The technology takes advantage of the fact that the female new world spiral flies mate only once in their lifetime. “Insect infertility is probably the most convincing example of a fully successful biological control mechanism,” said Sally Denota, Associate Professor of Veterinary Medicine, University of Florida. “The life cycle has stopped. No offspring. That was very successful.”

For many years, the dense rain forest between Panama and Colombia, known as the “Dalien Canyon”, has served as a biological barrier, where infertility flies have been released to prevent the spread of the rotors to the north. But insects started breaking this barrier in 2022.

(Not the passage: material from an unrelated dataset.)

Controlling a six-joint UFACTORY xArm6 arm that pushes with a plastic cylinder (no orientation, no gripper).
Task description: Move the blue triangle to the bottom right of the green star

In order to prevent an outbreak in southern Texas, the United States Department of Agriculture blocked approximately 12 miles around infected calves and targeted the release of sterile fly from trucks. In addition to this, 4 million flies are dropped on the area every week. It is expected that the fly will move north in February, and the Agency will shift the focus of the weekly dispersal of 100 million sterile flies to areas along the United States-Mur border.

The United States Secretary of Agriculture, Brooke Rawlings, stated at the House of Representatives Committee on Agriculture meeting on Thursday: “While this development poses a serious threat to our livestock and wildlife, it does not surprise us.”

She said she needed about 400 million flies a week to repel the spirine. Currently, United States factories in Panama produce only about 100 million flies a week.

In Mexico, an insect infertility plant was closed in 2012, but the United States Department of Agriculture is investing $21 million to assist in the renovation and rehabilitation of an existing fruit fly factory in Metapa, Mexico, which can produce an additional 6 to 100 million fruitless flies per week. According to the United States Department of Agriculture, the facility is expected to be operational this summer.

The Agency also rapidly advanced the $750 million sterile fly facility at the Mor Air Force Base near the Mexican border in Edinburgh, Texas. The facility will not be operational until November 2027.

Spirals are not infected with meat, fruit, vegetables or other sources of food, but they are infected with humans. According to the United States Centers for Disease Control and Prevention, there have been at least 2,070 cases of human rotors in Mexico and Central America since 2023.

Denota stated that she had no doubt that the United States would again eradicate the virus, but she said that, at the same time, there might be more cases. "A female fly can produce hundreds to thousands of eggs at once," she said. “They are able to travel to the next location and the next host, and this is unlikely to be the only case.”